Ao se retirar as alterações climáticas dos ramos da natureza, é necessário aprofundar a


história social para que a mesma não caia numa inevitabilidade para a qual a grande parte
da sociedade pensa que não conseguirá sair nem que possui armas para o fazer. O
Antropoceno é assim o colocar do derrotismo em toda a Humanidade proveniente de um
termo cunhado pelas ciências naturais. É uma forma de aproximar o natural do social,
apesar de ambos já se encontrarem fundidos, acabando de criar noções dicotómicas onde
de um lado, na mudança climática, as relações socias moldam as condições naturais e, do
lado do Antropoceno, os cientistas naturais tentam moldar e empregam as suas visões ao
mundo, revelando uma tendência para a autoafirmação. Contudo, o acordar para o perigo
iminente que as alterações climáticas causam foi lento nas ciências sociais e demonstrará
que apesar de se colocar o Homem como principal culpado de tudo, não estaremos todos
no mesmo barco mesmo que a imagem da catástrofe climática se aproxime cada vez mais.

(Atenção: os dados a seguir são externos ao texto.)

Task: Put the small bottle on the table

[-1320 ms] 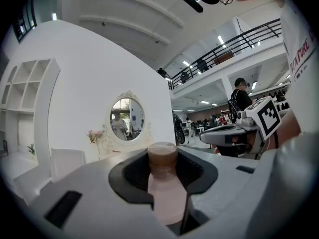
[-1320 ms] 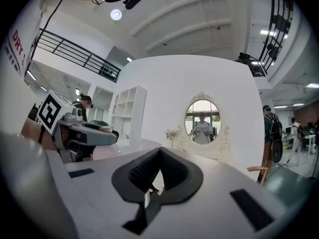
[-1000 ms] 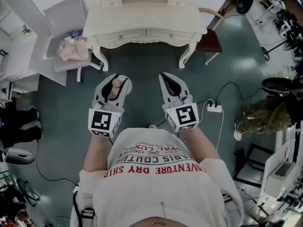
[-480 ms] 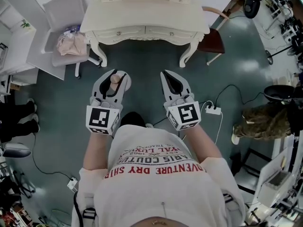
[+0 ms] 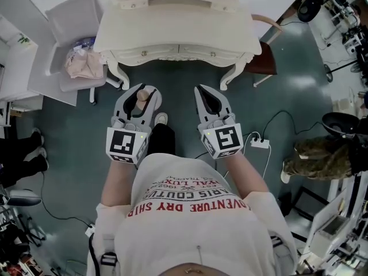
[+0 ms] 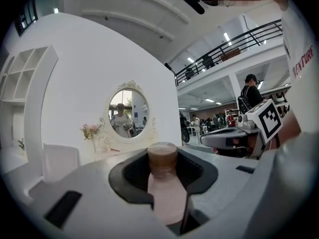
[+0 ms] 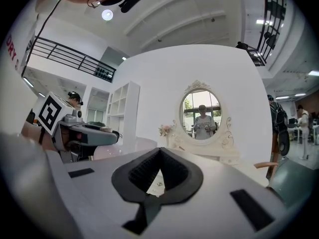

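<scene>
A small pink bottle [image 5: 141,99] with a brown cap stands upright between the jaws of my left gripper [image 5: 140,94], which is shut on it. In the left gripper view the bottle [image 6: 167,195] fills the pocket of the left gripper [image 6: 163,158], its cap poking up. My right gripper [image 5: 203,95] is beside it, shut with nothing in it; in the right gripper view the right gripper [image 7: 159,156] shows its pads meeting at the tip. Both are held over the floor, short of the white dressing table [image 5: 178,30]. That table [image 6: 107,153] carries an oval mirror [image 7: 202,114].
A grey chair [image 5: 77,25] with a pinkish cloth stands left of the table. A wooden chair [image 5: 263,50] is at its right corner. A power strip [image 5: 260,144] with cables lies on the floor to the right. Other people's legs show at both sides.
The dressing table has drawn a little nearer and lower in the head view as the person steps forward. Both grippers keep their pose, the bottle still held.
</scene>
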Available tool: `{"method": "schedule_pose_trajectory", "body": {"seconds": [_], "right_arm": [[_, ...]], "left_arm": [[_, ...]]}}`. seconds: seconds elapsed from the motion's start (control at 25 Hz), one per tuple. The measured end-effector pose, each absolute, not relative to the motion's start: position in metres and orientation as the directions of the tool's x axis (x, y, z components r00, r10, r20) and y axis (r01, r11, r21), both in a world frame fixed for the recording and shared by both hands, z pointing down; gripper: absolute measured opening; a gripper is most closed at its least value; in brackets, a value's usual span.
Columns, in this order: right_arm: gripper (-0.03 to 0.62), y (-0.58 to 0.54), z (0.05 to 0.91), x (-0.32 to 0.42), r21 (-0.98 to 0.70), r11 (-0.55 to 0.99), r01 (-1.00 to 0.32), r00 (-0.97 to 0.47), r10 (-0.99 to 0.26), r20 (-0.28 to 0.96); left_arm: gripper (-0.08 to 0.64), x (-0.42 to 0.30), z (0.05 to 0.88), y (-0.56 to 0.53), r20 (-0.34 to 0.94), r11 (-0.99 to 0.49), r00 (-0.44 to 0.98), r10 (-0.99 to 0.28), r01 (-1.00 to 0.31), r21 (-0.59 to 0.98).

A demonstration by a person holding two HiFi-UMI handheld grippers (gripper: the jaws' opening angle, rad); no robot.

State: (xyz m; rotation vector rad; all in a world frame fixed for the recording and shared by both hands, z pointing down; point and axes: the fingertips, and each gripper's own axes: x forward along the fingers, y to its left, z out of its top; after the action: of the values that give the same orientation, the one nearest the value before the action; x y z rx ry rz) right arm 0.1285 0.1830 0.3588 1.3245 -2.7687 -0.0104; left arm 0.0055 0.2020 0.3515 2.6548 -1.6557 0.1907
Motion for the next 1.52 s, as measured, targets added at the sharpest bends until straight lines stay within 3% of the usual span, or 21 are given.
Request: {"method": "schedule_pose_trajectory", "body": {"seconds": [0.68, 1.52], "right_arm": [[-0.002, -0.096, 0.353, 0.032, 0.055, 0.514, -0.856, -0.508, -0.856, 0.094], [-0.002, -0.331, 0.440, 0.050, -0.003, 0.664, -0.748, -0.648, -0.729, 0.218]], "left_arm": [[0.135, -0.101, 0.348, -0.087, 0.134, -0.547, 0.537, -0.833, -0.836, -0.049], [0.135, -0.070, 0.465, -0.314, 0.248, -0.446, 0.436, -0.865, -0.895, 0.019]]}}
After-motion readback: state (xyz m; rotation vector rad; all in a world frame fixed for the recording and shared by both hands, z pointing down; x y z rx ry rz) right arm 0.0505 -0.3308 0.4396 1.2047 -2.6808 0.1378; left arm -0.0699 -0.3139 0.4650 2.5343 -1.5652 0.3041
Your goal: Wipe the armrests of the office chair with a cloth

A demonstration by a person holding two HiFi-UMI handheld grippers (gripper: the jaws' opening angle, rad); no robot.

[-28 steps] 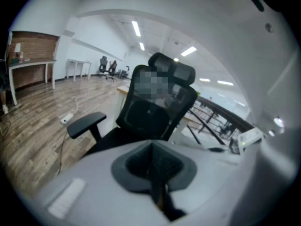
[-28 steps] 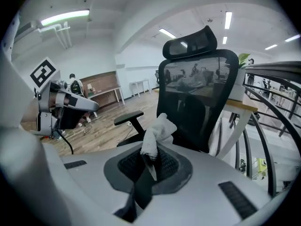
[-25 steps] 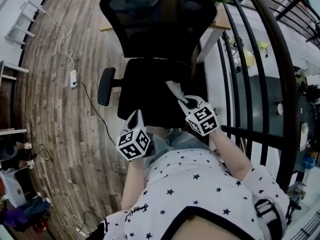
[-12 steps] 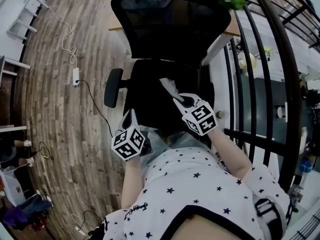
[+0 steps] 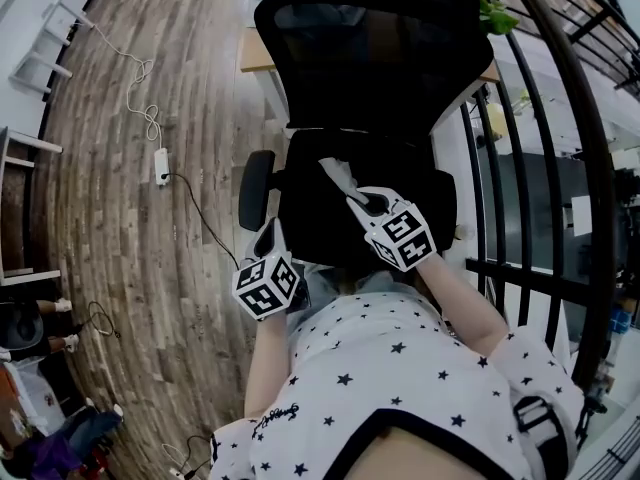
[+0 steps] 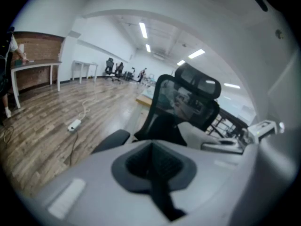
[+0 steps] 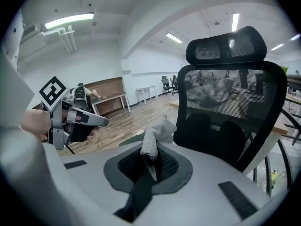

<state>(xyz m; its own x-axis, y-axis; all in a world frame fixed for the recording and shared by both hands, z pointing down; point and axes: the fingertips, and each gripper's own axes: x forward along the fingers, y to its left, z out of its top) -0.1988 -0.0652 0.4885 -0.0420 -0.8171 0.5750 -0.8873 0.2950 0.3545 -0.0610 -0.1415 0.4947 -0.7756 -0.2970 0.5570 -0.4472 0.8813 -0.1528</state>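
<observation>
A black mesh office chair (image 5: 372,58) stands straight ahead, its seat (image 5: 330,230) just beyond both grippers. Its left armrest (image 5: 255,176) juts out over the floor; the right armrest is hidden behind my right gripper and arm. My right gripper (image 5: 352,190) is shut on a pale cloth (image 5: 338,173) that sticks up over the seat. In the right gripper view the cloth (image 7: 157,134) bunches up out of the gripper (image 7: 148,166), before the backrest (image 7: 230,112). My left gripper (image 5: 269,232) hangs near the seat's front left corner, shut and empty; its own view shows the armrest (image 6: 111,140).
A white power strip (image 5: 160,164) and its cables lie on the wooden floor at the left. A black railing (image 5: 525,128) curves along the right side. A wooden desk (image 5: 258,54) and a green plant (image 5: 496,14) are behind the chair.
The chair has shifted to the right and grown nearer in the head view. Both grippers keep about the same pose, the cloth still clamped in the right one.
</observation>
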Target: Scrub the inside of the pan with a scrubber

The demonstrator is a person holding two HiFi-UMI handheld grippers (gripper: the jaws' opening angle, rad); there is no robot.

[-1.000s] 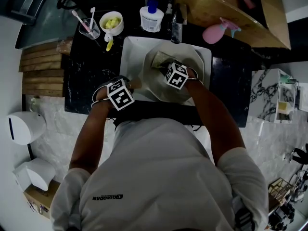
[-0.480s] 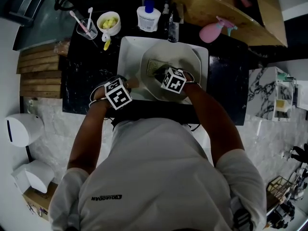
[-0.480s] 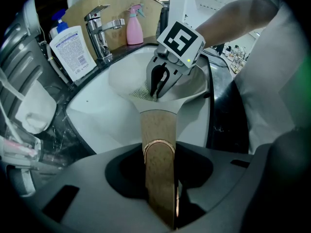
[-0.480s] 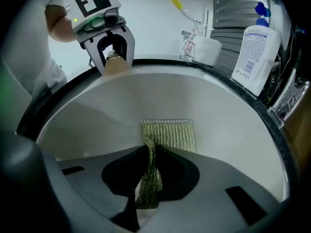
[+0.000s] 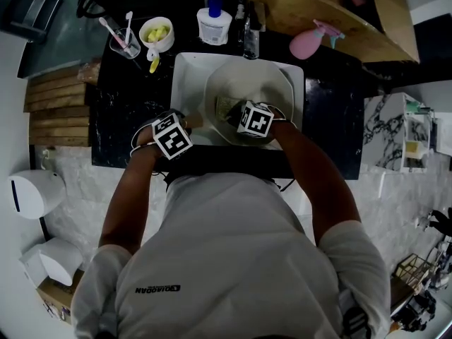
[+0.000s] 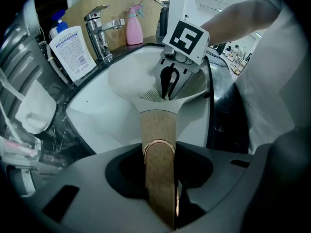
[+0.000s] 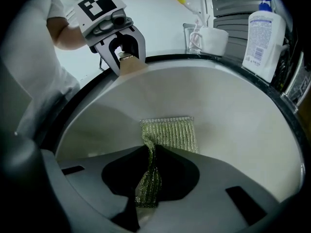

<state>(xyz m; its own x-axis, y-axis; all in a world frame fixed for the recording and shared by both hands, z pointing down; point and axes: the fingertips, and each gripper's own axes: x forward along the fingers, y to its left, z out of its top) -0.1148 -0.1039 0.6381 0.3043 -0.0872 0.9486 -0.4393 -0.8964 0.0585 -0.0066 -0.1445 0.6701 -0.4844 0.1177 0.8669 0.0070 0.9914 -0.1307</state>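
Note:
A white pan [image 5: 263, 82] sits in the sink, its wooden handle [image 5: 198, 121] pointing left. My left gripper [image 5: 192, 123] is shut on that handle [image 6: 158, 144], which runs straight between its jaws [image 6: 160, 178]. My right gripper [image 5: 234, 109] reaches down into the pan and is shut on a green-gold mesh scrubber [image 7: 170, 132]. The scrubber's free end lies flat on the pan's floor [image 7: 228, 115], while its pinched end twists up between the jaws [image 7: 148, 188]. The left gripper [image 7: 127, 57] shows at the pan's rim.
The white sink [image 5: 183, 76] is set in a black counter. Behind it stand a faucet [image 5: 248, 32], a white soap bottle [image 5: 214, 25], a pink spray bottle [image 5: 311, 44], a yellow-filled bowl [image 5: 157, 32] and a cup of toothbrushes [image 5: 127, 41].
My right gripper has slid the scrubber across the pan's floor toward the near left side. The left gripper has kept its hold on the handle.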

Já na parte final do artigo, a naturalização das mudanças climáticas, nas palavras de Malm
e Hornborg são naturalizadas, vistas como regras, naturais ao ser humano e incapazes de
serem mudadas, efetuando um paralelismo com a ideia de Marx, que afirmava que a
produção estaria envolvida em leis naturais, independentes do curso normal da história.
Se o Antropoceno está imbuído num traço ou propriedade essencial de todos os seres
humanos, como é que podemos imaginar o desmantelamento de uma economia fóssil e
fim, ou pelo menos, o remediar da catástrofe climática? Será que a célebre frase de Mark
Fisher se tornará uma evidência, onde é mais fácil imaginar o fim do mundo do que uma
mudança brutal do mundo em que vivemos? Fica demonstrado assim pelos autores que a
dominância das ciências naturais no que diz respeito as mudanças climáticas, torna o
Antropoceno numa ideologia por defeito, repleto de defeitos na vertente analítica e que
dificulta a ação contra as alterações climáticas.